I wonder if the daily HN article about Apple failing to be secure is a result of 1 OS, 1 phone. Where as no one is going to put the effort to find an exploit on a phone with 1% market share.
Android has has several critical flaws recently. The ones I can remember are stagefright and dirtyCoW. Stagefright was easily remotely triggerable since it was in a media library that runs when getting sent media.
The main difference between the two I have seen is ios users get an update that fixes the issue often after their device has stopped getting feature updates while many android users are on kernels that haven't received an update in the last few years.
Stagefright was ~5 years ago now, though. I remember it, because the company I worked for at the time flipped out and banned all Android phones from their network for over a year.
It was fantastic; I got a whole year of not being able to see work emails after I went home, and then they let us opt out of the invasive MDM software that they wanted to put on Android phones to let them access corporate email. All for a bug that my phone wasn't even vulnerable to.
By the time I left, I had gone 4 years without ever responding to unexpected evening emails. And now that I know it's possible, I'm never going back! :)
The problem with android is that there is a lot of software in the end OS that's not open source and is delivered as binaries from component manufacturers (the GPU drivers tend to be the worst, they almost universally come from Qualcomm since most phones now use the same series of SoCs.) Once the hardware is released these are rarely updated if ever which means the vulnerabilities aren't patched. The phone manufacturers are just helpless as the community is in this situation. Project treble mitigates this to some degree but the individual software components still can't be updated.
> After a day or so of analysis and reversing I realize that yes, this is in fact another exploitable zero-day in AWDL. This is the third, also reachable in the default configuration of iOS.
I read the entire thing, and honestly the heap grooming is very interesting, but really that's the boring part -- lots of trial and error, padding memory, etc. Also interesting that linked-lists aren't used by Apple† (and Ian Beer's suggestion that they ought to use them), but that's neither here nor there. Getting kernel memory read/write is also very interesting, albeit (again) a bit tedious. At the end of the day, it all started with this:
> Using two MacOS laptops and enabling AirDrop on both of them I used a kernel debugger to edit the SyncTree TLV sent by one of the laptops, which caused the other one to kernel panic due to an out-of-bounds memmove.
How did this even pass the _smell_ test? How did it get through code reviews and auditing? You're allocating from an untrusted source. It's like memory management 101. I mean, my goodness, it's from a wireless source, at that.
† In this specific scenario, namely the list of `IO80211AWDLPeer`s.
> How did this even pass the _smell_ test?
Because attackers only have to find one place that was unlucky in implementation, and hence defenders are burdened with eliminting every last one of them.

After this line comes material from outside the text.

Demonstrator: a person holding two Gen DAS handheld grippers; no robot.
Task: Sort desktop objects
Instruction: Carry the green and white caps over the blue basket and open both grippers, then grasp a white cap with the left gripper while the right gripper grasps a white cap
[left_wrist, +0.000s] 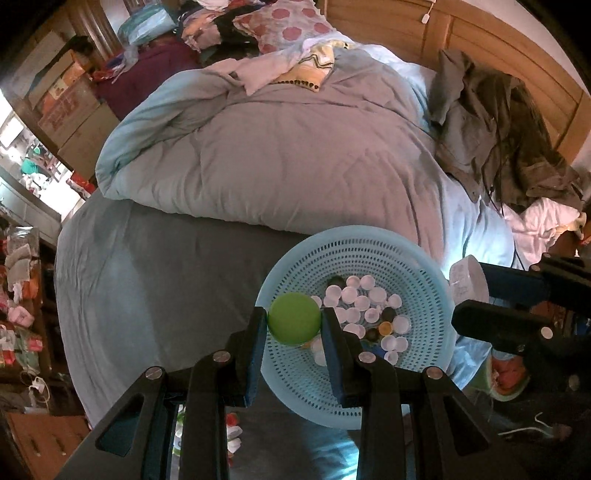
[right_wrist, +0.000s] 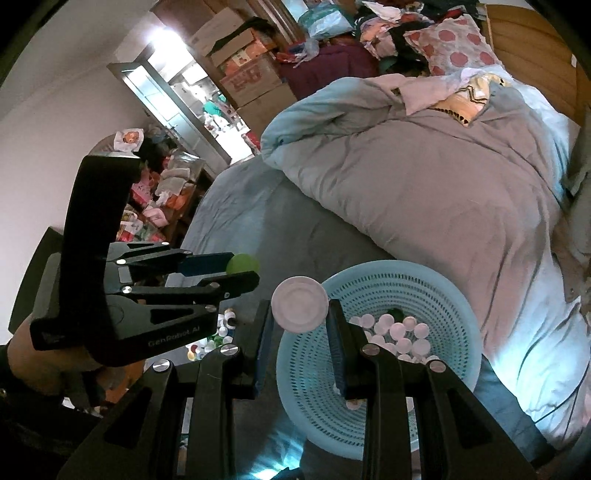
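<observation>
Green, smooth and round, a plastic cap (left_wrist: 294, 318) is clamped in the left gripper (left_wrist: 294, 325) above the perforated pale-blue basket (left_wrist: 424, 273). The right gripper (right_wrist: 300, 325) pinches a flat white disc-shaped lid (right_wrist: 300, 309) over this basket, where many small white caps (left_wrist: 360, 310) lie.

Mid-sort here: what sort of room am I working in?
Most likely a lived-in bedroom: a bed with a rumpled grey duvet and wooden headboard, a spotted pillow, and stacked cardboard boxes along the wall.
</observation>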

This is why implementing your network protocols in unsafe languages is bad. Testing can just find some bugs, not ensure absence of bugs.

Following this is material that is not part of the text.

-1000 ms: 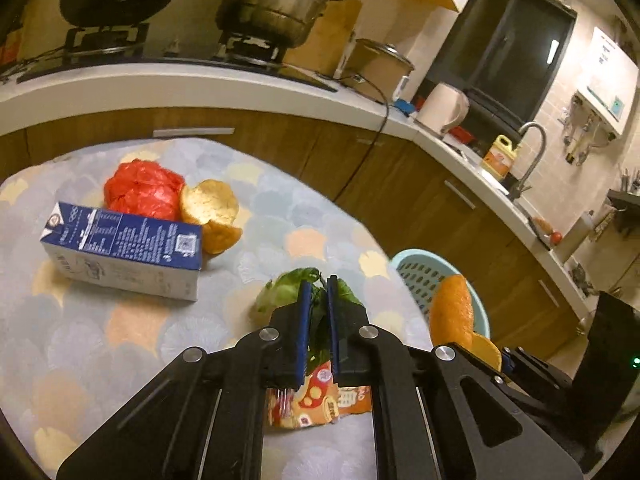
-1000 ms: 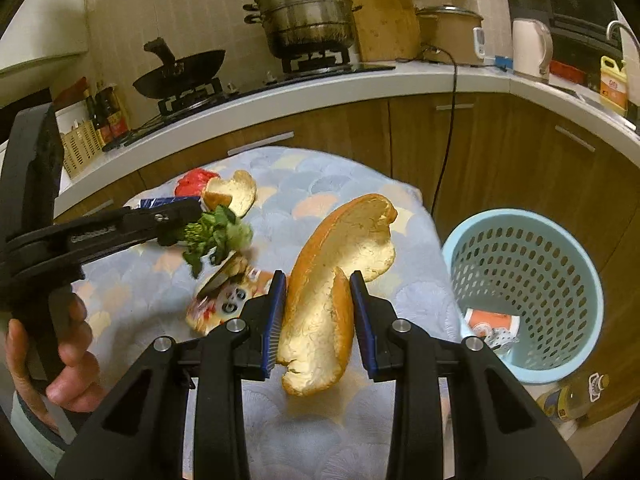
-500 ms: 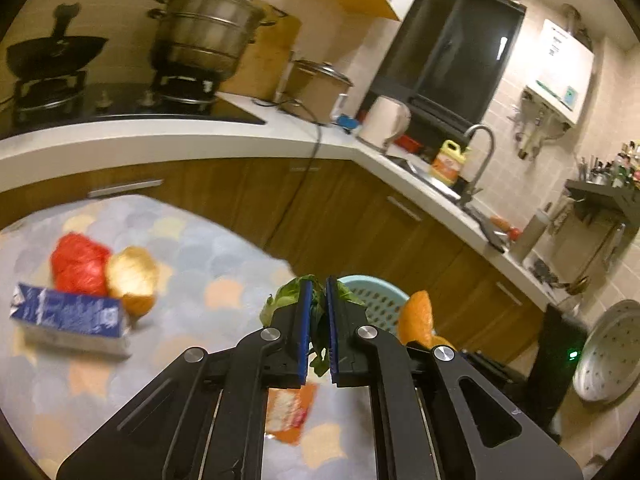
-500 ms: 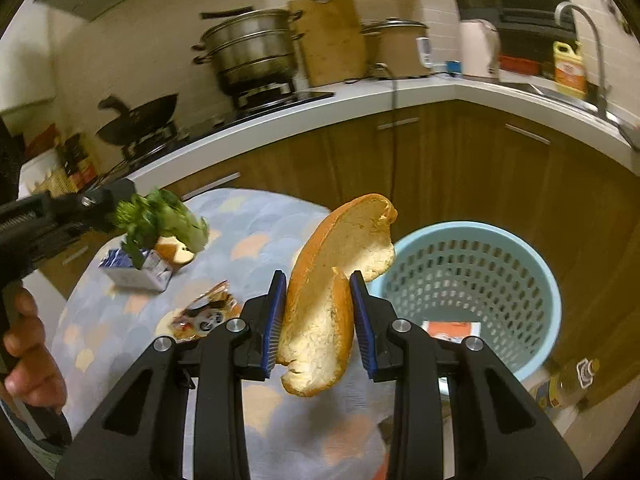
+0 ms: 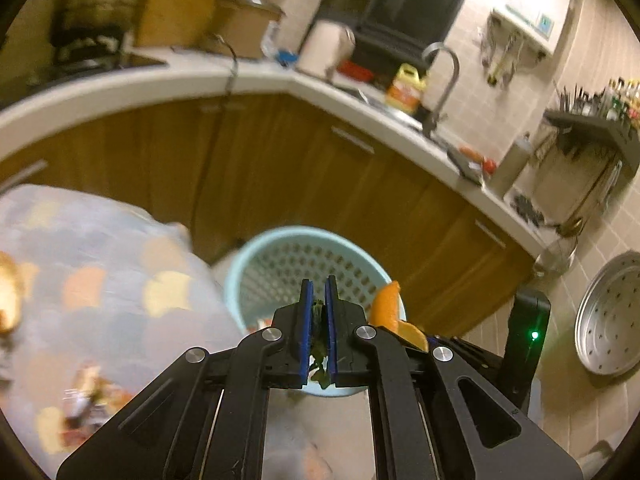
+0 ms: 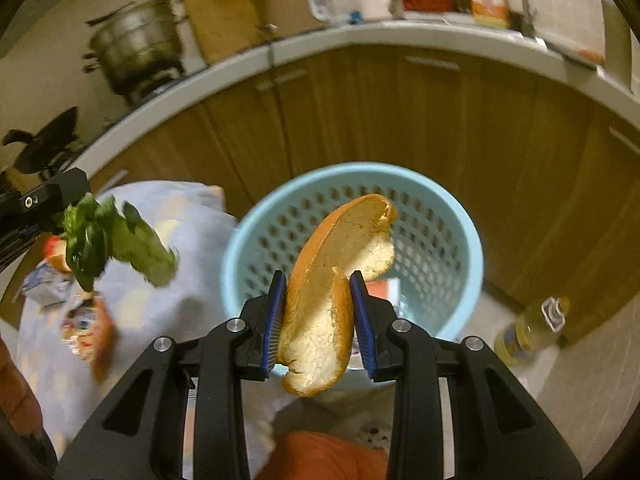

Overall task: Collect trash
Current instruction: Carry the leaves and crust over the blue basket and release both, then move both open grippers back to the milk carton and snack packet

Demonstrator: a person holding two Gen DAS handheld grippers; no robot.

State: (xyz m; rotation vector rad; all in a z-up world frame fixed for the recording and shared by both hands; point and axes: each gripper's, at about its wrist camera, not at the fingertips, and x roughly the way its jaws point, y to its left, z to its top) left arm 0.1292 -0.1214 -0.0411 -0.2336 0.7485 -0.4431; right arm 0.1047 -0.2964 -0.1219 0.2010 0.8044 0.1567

If it's not one thing, it's another.
https://cve.mitre.org/cgi-bin/cvekey.cgi?keyword=rust
Now I know it's deeply comforting to think if you just had "safety" you could write all the code you want with abandon and the computer would tell you if you did it wrong, but this is a sophomoric attitude that you will either abandon when you have the right experiences, or you will go into management where the abject truth in this statement will be used to keep programmer salaries in the gutter, and piss-poor managers in a job. Meanwhile, these "safe" languages will give you nothing but shadows you'll mistake for your own limitations.
My suggestion is just learn how to write secure code in C. It's an unknown-unknown for you at the moment, so you're going to have to learn how to tackle that sort of thing, but the good news is that (with the right strategy) many unknown-unknowns can be attacked using the same tricks. That means if you do learn how to write secure code in C, then the skills you develop will be transferable to other languages and other domains, and if you still like management, those skills will even be useful there.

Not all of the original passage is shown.